When we look at failure-free survival and adverse events, again, the median follow-up for this particular trial, EMPIRE-1, was about 3 and a half years. As we see on the left side of the slide, the failure-free survival at 4 years was 51% in the conventional imaging group versus 75.5% in the fluciclovine PET/CT group. Again, from our previous slide, we know there’s a 12% improvement, as Brian said, in event-free survival at 3 years, which was the primary end point. Now, all this doesn’t really matter if there are tremendous differences in toxicity. When we think about adverse events, the most common adverse events were actually very limited, with late urinary frequency or urgency in 46% of patients in the conventional imaging group and 41% in the PET group. Again, these were any grade events. With respect to acute diarrhea, it was 14% in the conventional imaging group, 21% in the PET group. The key point is that when you look at significant adverse events, ie, greater than 3, grade 3 toxicity events were infrequent, and there were no grade 4 or 5 toxic effects. You have a study that is demonstrating that there’s a 12% improvement in event-free survival at 3 years with really no changes in toxicity by changing the radiation therapy fields based on these imaging findings.

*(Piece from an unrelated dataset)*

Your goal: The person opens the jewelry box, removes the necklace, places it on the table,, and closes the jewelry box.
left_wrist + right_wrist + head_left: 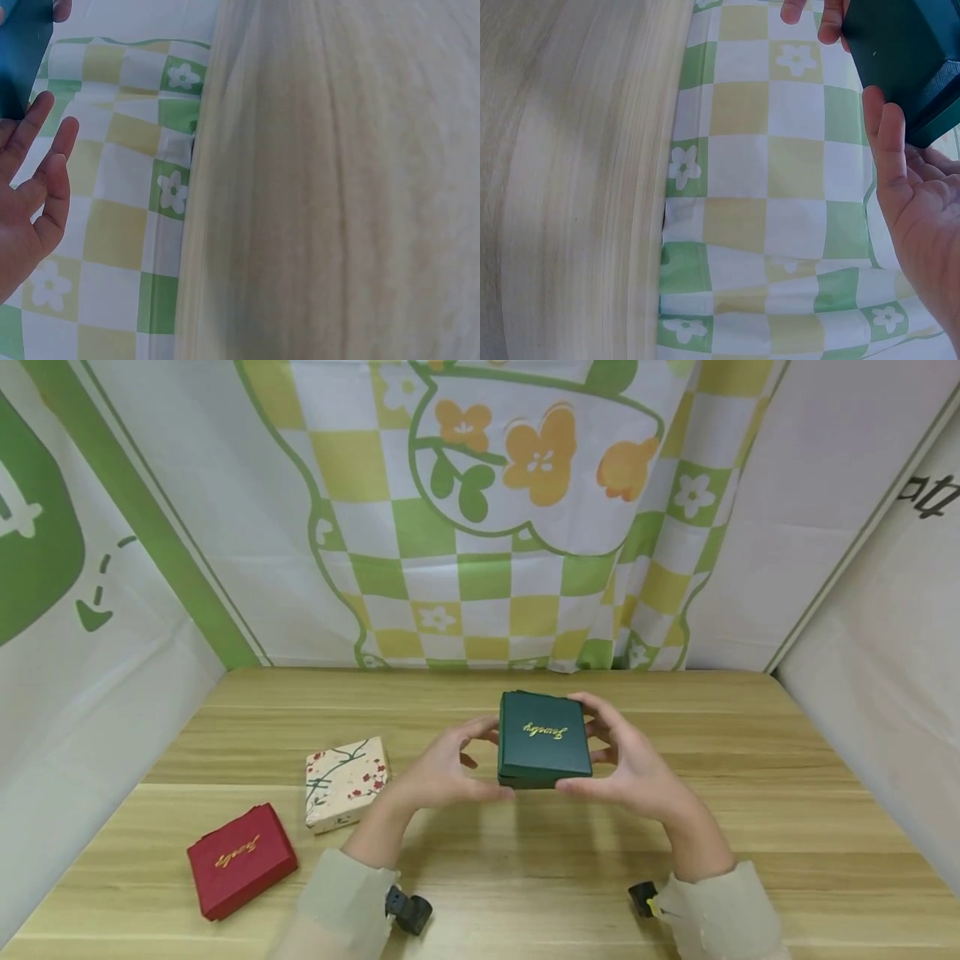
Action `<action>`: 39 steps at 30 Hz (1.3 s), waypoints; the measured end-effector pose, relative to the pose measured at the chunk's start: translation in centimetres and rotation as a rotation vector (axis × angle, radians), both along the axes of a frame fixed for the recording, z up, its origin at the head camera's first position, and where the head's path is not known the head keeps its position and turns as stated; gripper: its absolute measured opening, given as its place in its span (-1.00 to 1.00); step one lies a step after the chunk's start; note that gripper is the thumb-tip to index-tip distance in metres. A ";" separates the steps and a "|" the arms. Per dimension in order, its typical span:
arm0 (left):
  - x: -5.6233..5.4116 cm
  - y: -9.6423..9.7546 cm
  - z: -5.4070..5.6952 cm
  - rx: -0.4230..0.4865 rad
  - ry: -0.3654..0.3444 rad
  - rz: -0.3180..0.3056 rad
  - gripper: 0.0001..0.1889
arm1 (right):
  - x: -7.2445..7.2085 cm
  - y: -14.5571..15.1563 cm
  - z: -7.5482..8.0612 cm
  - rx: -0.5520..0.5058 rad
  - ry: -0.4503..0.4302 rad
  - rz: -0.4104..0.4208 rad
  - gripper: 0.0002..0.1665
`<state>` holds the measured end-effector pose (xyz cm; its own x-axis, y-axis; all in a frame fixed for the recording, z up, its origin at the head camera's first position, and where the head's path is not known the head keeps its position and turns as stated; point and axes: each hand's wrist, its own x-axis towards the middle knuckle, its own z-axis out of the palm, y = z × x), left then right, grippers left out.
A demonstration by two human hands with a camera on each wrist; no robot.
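Observation:
A dark green jewelry box (545, 739) with gold "Jewelry" lettering on its lid is held up above the table, its lid closed. My left hand (452, 767) grips it by the left side, thumb at the near lower edge. On the opposite side my right hand (628, 764) holds it, thumb at the front corner and fingers along the right side. In the left wrist view only part of the box (21, 56) shows at the upper left corner. The right wrist view looks at the underside of the box (896, 60), with fingertips against it.
Left of my left forearm lies a cream box (347, 783) printed with red flowers and dark branches. Nearer the left front is a red jewelry box (242, 860) with gold lettering. The wooden table (795, 827) ends at a checkered curtain (487, 577) behind.

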<state>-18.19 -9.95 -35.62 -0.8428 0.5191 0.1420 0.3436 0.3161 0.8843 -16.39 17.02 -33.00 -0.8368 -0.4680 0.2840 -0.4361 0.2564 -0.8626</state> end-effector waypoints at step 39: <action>0.8 -3.2 -0.1 -0.181 0.003 0.021 0.05 | -0.2 9.2 -0.4 0.250 0.004 -0.090 0.13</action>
<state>-17.37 -13.19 -35.72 -0.8533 0.5190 0.0504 0.3381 0.4772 0.8111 -16.60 26.22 -33.36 -0.8776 -0.4474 0.1722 -0.4048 0.4993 -0.7660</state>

Brian Helfand, MD, PhD: In conclusion, fluciclovine PET imaging really has the ability to change our management and improve overall oncologic outcomes over at least a 3-and-a-half-year period without adding additional toxicities. This should be considered because not only can it help us locate where disease may be, but certainly, not only that location can help and influence treatment decisions, which has previously been evaluated in other trials including the LOCATE trial. Now we know, according to this paper, that it actually can improve our overall outcomes. I’m very excited by this and look forward to continuing to talk about this. Thank you for joining us.